The key is to hold yourself against something who has more of a sense of the world, not less—or worse, someone who doesn’t know it at all. To consider it from the perspective of a man. Notice how we never seem to say: what would 40 year old me think of this? And naturally, it’d be better to take ourselves out of the equation entirely, find someone who surpasses us, and ask how they would feel.

A False Sense

January 13, 2011 — 32 Comments

There is a bunch of data that shows that the more we talk about things, the less we tend to actually accomplish them. This is because—and I’m sure you can think of a person in your life who does this a lot—the act of articulating the goal entails visualizing the achievement of it, and thus partially gives us credit for it in our own minds and reduces the motivation to actually do it. So doing this diminishes the payoff. There are many people smarter than I who have written about this, but there is a word for such a process that I think its very important. It’s called reification.

To reify means turn something abstract into something concrete.

It was something Walter Lippman talked about when it came to the news. The news, he said, is just a journalist’s limited and simplified version of the world—a pseudo-environment. For many of us, this version of reality is inserted between us and the complicated and infinite reality of the actual situation which we were not able to personally experience. But our responses to this pseudo-environment don’t operate in that pseudo-environment because they are behavior. They happen in the real world. This is the danger of reification. Though what we’re acting on is not real (or only partial real), the act is. And worse, we’re only aware that this has happened when our behavior creates a “noticeable break in the texture of the fictitious world.” What about when our response is just a thought? Or an opinion? That is, most of our response to a pseudo-environment are not overt, they are beliefs, emotions, and senses—things we carry around for a long time before acting on, unaware of the false foundation they were built on.
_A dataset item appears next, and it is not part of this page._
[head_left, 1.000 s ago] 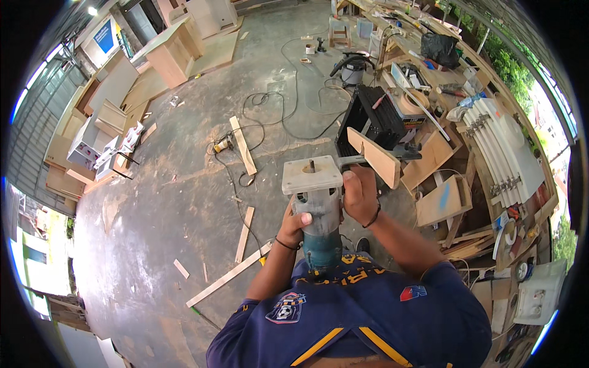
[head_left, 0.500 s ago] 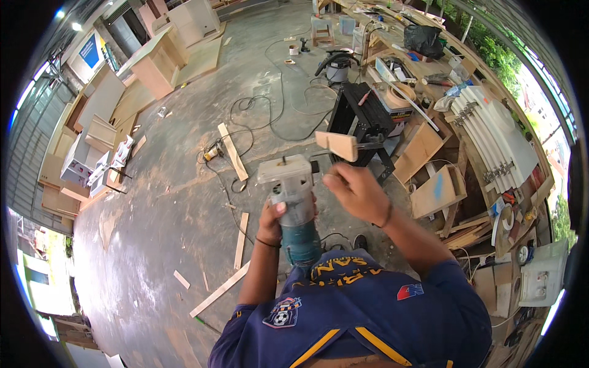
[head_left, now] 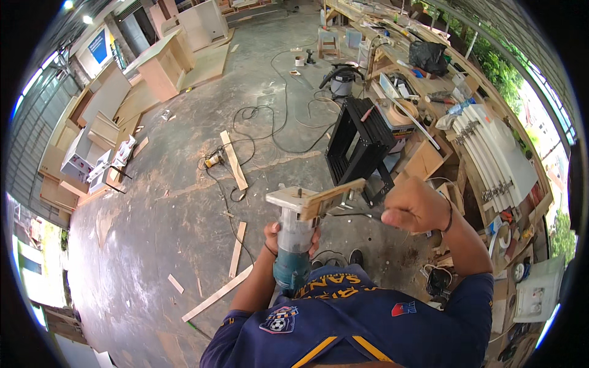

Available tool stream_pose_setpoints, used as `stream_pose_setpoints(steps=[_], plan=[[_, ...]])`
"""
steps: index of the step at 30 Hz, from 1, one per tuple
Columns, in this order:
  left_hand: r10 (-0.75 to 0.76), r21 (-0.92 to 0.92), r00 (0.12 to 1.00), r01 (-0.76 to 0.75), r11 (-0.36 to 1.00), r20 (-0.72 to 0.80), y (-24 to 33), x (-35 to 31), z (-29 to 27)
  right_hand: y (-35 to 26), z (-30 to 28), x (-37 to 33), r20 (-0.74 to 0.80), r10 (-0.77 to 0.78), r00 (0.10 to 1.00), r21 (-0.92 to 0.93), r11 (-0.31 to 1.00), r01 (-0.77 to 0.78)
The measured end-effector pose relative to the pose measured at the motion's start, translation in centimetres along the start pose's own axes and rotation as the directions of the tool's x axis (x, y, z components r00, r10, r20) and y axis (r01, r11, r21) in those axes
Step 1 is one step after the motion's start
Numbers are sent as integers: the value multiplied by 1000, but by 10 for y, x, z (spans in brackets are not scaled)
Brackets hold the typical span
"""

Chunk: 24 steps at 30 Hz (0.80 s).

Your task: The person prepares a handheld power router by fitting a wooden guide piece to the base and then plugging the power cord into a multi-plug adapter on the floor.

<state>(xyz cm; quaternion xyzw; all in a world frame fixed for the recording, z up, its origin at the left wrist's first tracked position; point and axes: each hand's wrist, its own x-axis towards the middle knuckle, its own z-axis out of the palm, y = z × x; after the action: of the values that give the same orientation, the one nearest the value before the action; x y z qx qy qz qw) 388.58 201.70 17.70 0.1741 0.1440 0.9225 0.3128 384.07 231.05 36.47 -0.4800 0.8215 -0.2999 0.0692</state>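
My left hand (head_left: 274, 237) is closed around a trim router (head_left: 293, 245), which has a teal motor body and a clear lower housing. The router points up, its pale flat base (head_left: 285, 197) on top with a thin bit standing out of it. Against the right side of that base sits a wooden guide block (head_left: 331, 199), tilted, with short metal posts beneath it. My right hand (head_left: 417, 207) is a fist held in the air to the right of the block, apart from it. Its curled fingers hide whatever may be inside.
A black metal frame (head_left: 362, 138) stands ahead on the right, before a cluttered workbench (head_left: 392, 49). Wood strips (head_left: 234, 161), a yellow power tool (head_left: 214, 158) and loose cables lie on the concrete floor. A shop vacuum (head_left: 341, 81) is farther off; wooden cabinets (head_left: 162, 73) stand far left.
The wooden block has come down from above and right of the router to its base. My right hand has moved right and slightly nearer. The router has lowered a little in view.
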Motion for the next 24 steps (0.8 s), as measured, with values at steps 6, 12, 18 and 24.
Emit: stream_pose_setpoints(steps=[6, 12, 18, 24], plan=[[9, -30, 993, -6, 1000, 118, 0, 22, -13, -26, -26, 12, -65, 24, 998, 79, 997, -19], [-50, 214, 992, 74, 974, -115, 33, 26, 11, 21, -20, -7, -81, 164, 983, 48, 986, -161], [-10, 393, 962, 122, 912, -274, 25, 50, 23, 70, -3, -13, -55, 357, 933, 395, 865, -308], [8, 571, 920, 236, 787, -392, 10, 74, 47, 90, -10, -6, -91, 105, 990, 392, 918, -62]])
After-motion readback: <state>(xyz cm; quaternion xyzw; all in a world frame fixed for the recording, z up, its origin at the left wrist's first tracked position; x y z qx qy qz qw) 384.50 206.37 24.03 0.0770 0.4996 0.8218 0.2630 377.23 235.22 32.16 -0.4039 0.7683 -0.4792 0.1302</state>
It something we do to ourselves all the time. Now, there’s nothing wrong with thinking about what you want to do and what you’d like to achieve. Problems arise when this process of dreaming and imagining becomes its own end. You reflect and internalize the emotions and feelings that you’ve evoked, which after a while come to ossify and be the foundations for new images and you get further and further from reality. Think about it this way: You’ve got a picture of your dream house in your head that you may one day be able to own. Totally fine. Then after a period of time of meditating on this, it starts to take on a sort of mental firmness—you know its ins-and-outs because you’ve imagined it so many times. Then you think how much it might be worth if you were to ever sell it, perhaps $2.5M dollars. Then you’ve got the picture of $2.5 million dollars in your head. What could one do with all that money? And so you begin to think of what you could buy or have or the respect that would come with it.

In other words, one illusion becomes the foundation for another illusion which in turn has its own illusions. Each time you whip through this cycle the first illusion starts to feel a little more real—have a little more substance—since it’s was the impetus for the ones that came after it. You’ve tread it more often, which has the affect of substance but is still just air.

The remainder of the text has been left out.